(Your objective):
Return the data below exactly, but only from the line containing "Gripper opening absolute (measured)" through the line containing "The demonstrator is", with both of those lines included.

Start of Input data

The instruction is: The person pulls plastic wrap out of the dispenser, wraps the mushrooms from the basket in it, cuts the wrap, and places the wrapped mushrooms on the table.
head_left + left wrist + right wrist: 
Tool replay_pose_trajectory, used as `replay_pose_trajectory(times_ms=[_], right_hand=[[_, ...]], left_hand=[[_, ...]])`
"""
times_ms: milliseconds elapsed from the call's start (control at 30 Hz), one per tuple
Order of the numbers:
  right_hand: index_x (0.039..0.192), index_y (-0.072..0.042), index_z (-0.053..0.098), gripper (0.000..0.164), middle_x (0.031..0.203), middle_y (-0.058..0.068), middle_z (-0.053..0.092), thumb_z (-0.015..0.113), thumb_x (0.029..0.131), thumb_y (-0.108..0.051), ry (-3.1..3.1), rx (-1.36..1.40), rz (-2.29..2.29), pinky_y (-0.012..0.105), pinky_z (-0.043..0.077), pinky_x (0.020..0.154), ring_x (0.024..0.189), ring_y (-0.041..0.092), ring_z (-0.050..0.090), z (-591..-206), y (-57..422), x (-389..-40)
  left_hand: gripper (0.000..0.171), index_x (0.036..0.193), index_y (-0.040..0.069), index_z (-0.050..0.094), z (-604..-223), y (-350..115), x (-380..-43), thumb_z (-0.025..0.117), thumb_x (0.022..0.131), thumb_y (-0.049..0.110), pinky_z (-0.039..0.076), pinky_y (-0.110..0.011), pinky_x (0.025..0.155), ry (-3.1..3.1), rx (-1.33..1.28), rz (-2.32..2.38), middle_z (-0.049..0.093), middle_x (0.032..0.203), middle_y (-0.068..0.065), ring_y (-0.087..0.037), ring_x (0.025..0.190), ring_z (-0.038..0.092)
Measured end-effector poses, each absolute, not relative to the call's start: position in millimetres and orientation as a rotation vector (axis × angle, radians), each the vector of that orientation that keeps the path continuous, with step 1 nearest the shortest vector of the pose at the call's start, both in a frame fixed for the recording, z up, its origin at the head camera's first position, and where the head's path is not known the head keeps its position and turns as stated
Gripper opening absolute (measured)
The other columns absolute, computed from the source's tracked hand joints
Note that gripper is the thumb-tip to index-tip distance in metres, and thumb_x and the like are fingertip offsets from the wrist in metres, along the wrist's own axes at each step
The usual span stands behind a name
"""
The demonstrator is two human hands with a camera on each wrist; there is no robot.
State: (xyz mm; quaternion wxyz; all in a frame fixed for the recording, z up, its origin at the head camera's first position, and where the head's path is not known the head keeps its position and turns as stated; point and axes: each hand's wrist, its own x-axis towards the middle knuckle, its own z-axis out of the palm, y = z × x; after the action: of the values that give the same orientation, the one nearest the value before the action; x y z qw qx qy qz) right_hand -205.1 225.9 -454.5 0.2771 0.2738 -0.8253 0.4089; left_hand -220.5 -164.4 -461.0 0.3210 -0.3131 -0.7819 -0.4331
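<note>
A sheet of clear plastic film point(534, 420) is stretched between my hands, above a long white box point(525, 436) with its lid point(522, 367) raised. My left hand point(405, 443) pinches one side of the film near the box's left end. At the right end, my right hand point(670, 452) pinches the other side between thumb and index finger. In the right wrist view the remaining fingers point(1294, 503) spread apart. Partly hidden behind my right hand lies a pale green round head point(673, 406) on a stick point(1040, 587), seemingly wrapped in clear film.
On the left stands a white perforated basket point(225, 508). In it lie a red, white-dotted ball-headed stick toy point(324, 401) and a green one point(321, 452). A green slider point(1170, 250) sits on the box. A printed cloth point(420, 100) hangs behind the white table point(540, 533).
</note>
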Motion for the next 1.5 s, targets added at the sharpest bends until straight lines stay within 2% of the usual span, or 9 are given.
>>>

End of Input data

(Written reply):
Gripper opening absolute (measured)
The other columns absolute, computed from the source's tracked hand joints
Note that gripper is the thumb-tip to index-tip distance in metres, and thumb_x and the like are fingertip offsets from the wrist in metres, along the wrist's own axes at each step
The usual span stands behind a name
"""
The demonstrator is two human hands with a camera on each wrist; there is no robot.

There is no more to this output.